→ **WHAT YOU SHOULD DO**: Going through the data below, please show each line containing the string "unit".

→ **Records excerpted from a collection**:
::::

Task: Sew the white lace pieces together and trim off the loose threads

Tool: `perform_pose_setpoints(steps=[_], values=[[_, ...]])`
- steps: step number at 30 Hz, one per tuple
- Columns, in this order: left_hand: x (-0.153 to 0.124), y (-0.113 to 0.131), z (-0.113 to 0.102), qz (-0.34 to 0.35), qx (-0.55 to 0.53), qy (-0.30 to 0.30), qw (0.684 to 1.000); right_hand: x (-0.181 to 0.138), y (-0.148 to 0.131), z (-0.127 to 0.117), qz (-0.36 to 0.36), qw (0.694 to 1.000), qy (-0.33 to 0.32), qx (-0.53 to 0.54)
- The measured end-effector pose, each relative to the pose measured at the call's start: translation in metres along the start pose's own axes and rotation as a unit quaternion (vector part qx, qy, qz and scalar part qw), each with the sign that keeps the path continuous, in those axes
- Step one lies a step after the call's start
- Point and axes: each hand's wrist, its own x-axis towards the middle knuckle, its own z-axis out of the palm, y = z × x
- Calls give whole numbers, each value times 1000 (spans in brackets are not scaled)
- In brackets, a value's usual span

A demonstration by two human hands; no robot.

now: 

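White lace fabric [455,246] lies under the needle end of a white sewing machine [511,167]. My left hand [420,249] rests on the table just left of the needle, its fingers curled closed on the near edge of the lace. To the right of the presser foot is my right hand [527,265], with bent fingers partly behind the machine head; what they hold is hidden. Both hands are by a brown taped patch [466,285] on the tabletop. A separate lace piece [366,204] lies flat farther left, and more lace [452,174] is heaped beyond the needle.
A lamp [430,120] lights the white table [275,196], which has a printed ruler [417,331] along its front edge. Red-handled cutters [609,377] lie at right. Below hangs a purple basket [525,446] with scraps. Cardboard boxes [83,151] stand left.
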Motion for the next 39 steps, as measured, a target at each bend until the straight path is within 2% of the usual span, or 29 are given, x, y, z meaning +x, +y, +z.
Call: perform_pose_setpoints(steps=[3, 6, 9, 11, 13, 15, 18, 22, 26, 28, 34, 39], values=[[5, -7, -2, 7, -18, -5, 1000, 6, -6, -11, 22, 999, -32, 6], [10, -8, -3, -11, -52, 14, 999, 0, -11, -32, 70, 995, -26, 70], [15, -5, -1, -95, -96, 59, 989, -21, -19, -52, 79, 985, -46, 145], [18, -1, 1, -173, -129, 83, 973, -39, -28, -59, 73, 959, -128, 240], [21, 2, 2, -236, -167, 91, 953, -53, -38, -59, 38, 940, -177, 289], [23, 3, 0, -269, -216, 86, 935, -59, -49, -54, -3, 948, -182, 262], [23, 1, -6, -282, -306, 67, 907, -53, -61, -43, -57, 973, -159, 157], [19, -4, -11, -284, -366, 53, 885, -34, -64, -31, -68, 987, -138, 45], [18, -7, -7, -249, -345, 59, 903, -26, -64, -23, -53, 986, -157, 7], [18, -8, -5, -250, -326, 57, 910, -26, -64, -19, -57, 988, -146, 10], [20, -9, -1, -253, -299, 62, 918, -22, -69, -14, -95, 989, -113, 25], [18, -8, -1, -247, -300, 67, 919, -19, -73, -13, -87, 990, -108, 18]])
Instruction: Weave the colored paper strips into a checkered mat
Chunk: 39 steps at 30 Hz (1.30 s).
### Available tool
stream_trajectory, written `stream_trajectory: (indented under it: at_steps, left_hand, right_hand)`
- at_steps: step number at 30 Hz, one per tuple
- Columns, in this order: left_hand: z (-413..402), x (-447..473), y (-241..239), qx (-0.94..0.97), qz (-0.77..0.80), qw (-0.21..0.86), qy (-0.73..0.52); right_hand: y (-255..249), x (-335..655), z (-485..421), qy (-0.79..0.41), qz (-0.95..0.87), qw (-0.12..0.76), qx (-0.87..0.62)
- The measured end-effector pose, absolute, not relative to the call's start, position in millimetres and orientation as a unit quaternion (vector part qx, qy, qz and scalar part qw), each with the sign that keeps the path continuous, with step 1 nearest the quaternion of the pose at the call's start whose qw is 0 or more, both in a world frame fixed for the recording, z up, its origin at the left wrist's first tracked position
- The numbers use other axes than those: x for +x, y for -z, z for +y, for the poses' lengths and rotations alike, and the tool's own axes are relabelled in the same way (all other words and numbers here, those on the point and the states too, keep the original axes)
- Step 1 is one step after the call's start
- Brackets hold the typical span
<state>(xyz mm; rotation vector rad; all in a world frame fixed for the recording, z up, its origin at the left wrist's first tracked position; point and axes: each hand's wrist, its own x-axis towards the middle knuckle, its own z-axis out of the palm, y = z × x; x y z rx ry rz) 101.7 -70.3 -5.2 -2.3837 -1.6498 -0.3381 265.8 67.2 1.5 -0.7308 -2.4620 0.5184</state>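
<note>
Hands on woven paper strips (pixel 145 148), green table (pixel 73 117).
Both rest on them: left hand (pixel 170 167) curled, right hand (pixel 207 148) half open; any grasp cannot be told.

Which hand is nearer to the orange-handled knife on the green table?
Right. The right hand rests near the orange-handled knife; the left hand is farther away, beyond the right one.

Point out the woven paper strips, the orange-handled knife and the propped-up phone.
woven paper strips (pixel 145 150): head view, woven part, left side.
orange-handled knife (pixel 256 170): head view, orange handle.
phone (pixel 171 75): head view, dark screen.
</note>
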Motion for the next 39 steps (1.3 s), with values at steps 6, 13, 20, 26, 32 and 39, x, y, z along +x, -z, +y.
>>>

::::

→ **ANSWER SECTION**:
- The measured end-effector pose, each relative to the pose measured at the call's start: translation in metres along the start pose's own axes and rotation as a unit quaternion (vector part qx, qy, qz and scalar part qw), each with the sign that keeps the path continuous, in those axes
- The measured end-effector pose, absolute, not relative to the call's start, position in millimetres and orientation as a unit quaternion (vector part qx, qy, qz and scalar part qw), each with the sign that keeps the path continuous, with step 1 nearest the quaternion of the pose at the call's start whose qw is 0 or more, both in a world frame fixed for the recording, z up, its origin at the left wrist's first tracked position

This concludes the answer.